Bartosz Pastuszka (born February 14, 1983, Radom, Poland) is a risk management expert, founder of IBBC Group, and CEO of NaviRisk.

== Early life and education ==
Bartosz Pastuszka was born on February 14, 1983, in Radom, Poland. In 2008, he graduated from the Faculty of Management at the University of Warsaw. In 2014, he also completed the University of Maryland's elite Resilient Leadership program.

== Career ==
In 2007, Pastuszka founded the IBBC Group, a market leader in the field of comprehensive corporate security and risk management in Poland and Central Europe.

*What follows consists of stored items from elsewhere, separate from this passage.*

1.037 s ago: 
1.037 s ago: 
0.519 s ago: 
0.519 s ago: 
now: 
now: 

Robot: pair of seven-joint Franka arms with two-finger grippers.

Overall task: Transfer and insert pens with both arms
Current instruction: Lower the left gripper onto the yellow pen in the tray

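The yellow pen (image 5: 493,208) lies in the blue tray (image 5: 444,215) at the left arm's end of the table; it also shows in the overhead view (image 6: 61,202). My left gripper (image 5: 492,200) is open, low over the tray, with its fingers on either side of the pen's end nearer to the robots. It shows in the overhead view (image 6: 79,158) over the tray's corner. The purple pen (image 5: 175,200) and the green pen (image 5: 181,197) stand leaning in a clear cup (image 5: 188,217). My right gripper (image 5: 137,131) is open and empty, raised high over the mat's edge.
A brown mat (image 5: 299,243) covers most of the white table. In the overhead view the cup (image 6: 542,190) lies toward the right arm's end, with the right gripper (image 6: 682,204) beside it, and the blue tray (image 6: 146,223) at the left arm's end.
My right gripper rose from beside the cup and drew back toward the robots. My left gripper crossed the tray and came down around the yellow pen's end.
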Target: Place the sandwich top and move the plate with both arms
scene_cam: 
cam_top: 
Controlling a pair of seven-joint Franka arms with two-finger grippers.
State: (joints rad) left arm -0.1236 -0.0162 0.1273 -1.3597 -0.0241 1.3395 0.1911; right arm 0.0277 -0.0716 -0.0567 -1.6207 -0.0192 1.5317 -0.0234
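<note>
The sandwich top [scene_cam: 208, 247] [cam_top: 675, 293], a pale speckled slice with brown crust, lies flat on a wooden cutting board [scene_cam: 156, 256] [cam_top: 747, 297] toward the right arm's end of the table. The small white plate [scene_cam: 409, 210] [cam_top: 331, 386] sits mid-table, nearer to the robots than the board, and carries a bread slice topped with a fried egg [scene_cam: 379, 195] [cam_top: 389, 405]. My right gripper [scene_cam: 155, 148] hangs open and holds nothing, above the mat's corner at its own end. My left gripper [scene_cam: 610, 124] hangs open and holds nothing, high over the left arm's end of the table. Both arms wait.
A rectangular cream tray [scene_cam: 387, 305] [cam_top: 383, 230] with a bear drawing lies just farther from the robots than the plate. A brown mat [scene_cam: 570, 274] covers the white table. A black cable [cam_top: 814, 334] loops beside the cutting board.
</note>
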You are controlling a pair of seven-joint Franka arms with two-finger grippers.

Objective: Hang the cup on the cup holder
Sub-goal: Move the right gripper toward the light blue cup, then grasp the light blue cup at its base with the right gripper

Since 2015, he is a guest lecturer at the Faculty of Management at the University of Warsaw, speaking on entrepreneurship and business ethics topics.

In 2016, Pastuszka sold 100 percent of IBBC Group to Pinketon.

Until 2016, Pastuszka was the editor-in-chief of “Business Security Magazine” which he founded in 2011.

During 2016–2017, Pastuszka became the first Pinkerton's director for Central and Eastern Europe. He was responsible for supporting Pinkerton's global clients in Central and Eastern Europe in the areas of security, risk management, crisis management, and the development of the Pinkerton brand in this region of Europe.

In 2018, he founded and became CEO - Managing Partner of NaviRisk, a global network of business risk, intelligence, cybersecurity, and security consulting firms. At NaviRisk, he established CyberPrevent Solutions, a cell dedicated to cybersecurity and the development of dedicated cyber risk services and tools.

In 2019, Pastuszka founded the Eastshield Fund, a partner in the law firm Crisis Legal Solutions. In February of the same year, he became Managing Partner of SecUA, a company specializing in business security services in the Ukrainian market.

Bartosz Pastuszka is a member of Polish Association of Licensed Investigators, ACFE, and ASIS International. Also, he is a licensed private investigator.

He is also in the authorities of the association ASIS International Poland Chapter, in the audit committee.